Repeat graphs produced by Flye could be visualized using AGB or Bandage.

Repeat graph before repeat resolution could be found in the 20-repeat/graph_before_rr.gv file.

Flye benchmarks

Genome Data Asm.Size NG50 CPU time RAM
E.coli PB 50x 4.6 Mb 4.6 Mb 2 h 2 Gb
C.elegans PB 40x 106 Mb 4.3 Mb 100 h 31 Gb
A.thaliana PB 75x 119 Mb 11.9 Mb 100 h 59 Gb
D.melanogaster ONT 30x 136 Mb 19.9 Mb 130 h 33 Gb
D.melanogaster PB 120x 141 Mb 18.8 Mb 150 h 70 Gb
Human NA12878 ONT 35x (rel6) 2.8 Gb 37.9 Mb 3100 h 394 Gb
Human CHM13 ONT ONT 120x (rel5) 2.9 Gb 69.4 Mb 4000 h 450 Gb
Human CHM13 HiFi PB HiFi 30x 3.0 Gb 39.8 Mb 780 h 141 Gb
Human HG002 PB HiFi 30x 3.0 Gb 33.5 Mb 630 h 138 Gb
Human CHM1 PB 100x 2.8 Gb 18.3 Mb 2700 h 444 Gb
HMP mock PB meta 7 Gb 68 Mb 2.6 Mb 60 h 72 Gb
Zymo Even ONT meta 14 Gb 65 Mb 0.7 Mb 60 h 129 Gb
Zymo Log ONT meta 16 Gb 29 Mb 0.2 Mb 100 h 76 Gb

The assemblies generated using Flye 2.8 could be downloaded from Zenodo. All datasets were run with default parameters for the corresponding read type with the following exceptions: CHM13 T2T was run with --min-overlap 10000 --asm-coverage 50; CHM1 was run with --asm-coverage 50. CHM13 HiFi and HG002 HiFi datasets were run in --pacbio-hifi mode and --hifi-error 0.003.

Algorithm Description

This is a brief description of the Flye algorithm. Please refer to the manuscript for more detailed information. The draft contig extension is organized as follows:

  • K-mer counting / erroneous k-mer pre-filtering
  • Solid k-mer selection (k-mers with sufficient frequency, which are unlikely to be erroneous)
  • Contig extension. The algorithm starts from a single read and extends it with a next overlapping read (overlaps are dynamically detected using the selected solid k-mers).

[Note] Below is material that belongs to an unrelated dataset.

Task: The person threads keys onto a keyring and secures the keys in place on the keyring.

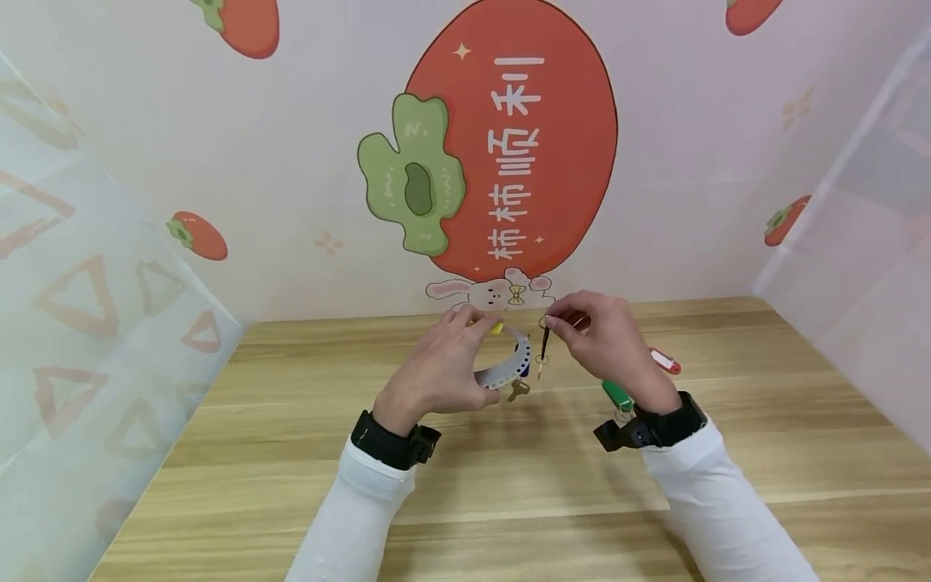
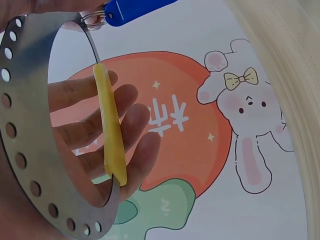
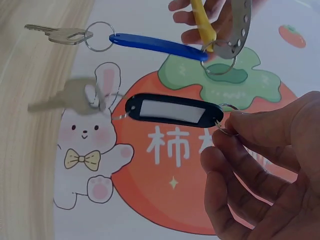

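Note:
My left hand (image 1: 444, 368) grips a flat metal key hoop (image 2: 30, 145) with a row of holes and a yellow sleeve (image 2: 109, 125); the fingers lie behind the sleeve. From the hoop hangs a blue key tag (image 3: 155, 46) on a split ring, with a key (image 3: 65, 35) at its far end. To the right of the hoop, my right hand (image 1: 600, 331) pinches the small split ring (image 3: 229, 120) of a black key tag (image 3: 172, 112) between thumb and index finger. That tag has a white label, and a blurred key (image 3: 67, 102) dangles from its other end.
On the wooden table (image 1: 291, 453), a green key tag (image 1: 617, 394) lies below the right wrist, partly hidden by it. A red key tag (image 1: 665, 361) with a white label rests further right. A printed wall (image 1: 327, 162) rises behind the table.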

Note that we do not attempt to resolve repeats at this stage, thus the reconstructed contigs might contain misassemblies. Flye then aligns the reads on these draft contigs using minimap2 and calls a consensus. Afterwards, Flye performs repeat analysis as follows:

  • Repeat graph is constructed from the (possibly misassembled) contigs
  • In this graph all repeats longer than minimum overlap are collapsed
  • The algorithm resolves repeats using the read information and graph structure
  • The unbranching paths in the graph are output as contigs

If enabled, after resolving bridged repeats, Trestle module attempts to resolve simple unbridged repeats (of multiplicity 2) using the heterogeneities between repeat copies. Finally, Flye performs polishing of the resulting assembly to correct the remaining errors:

  • Alignment of all reads to the current assembly using minimap2
  • Partition the alignment into mini-alignments (bubbles)
  • Error correction of each bubble using a maximum likelihood approach

The polishing steps could be repeated, which might slightly increase quality for some datasets.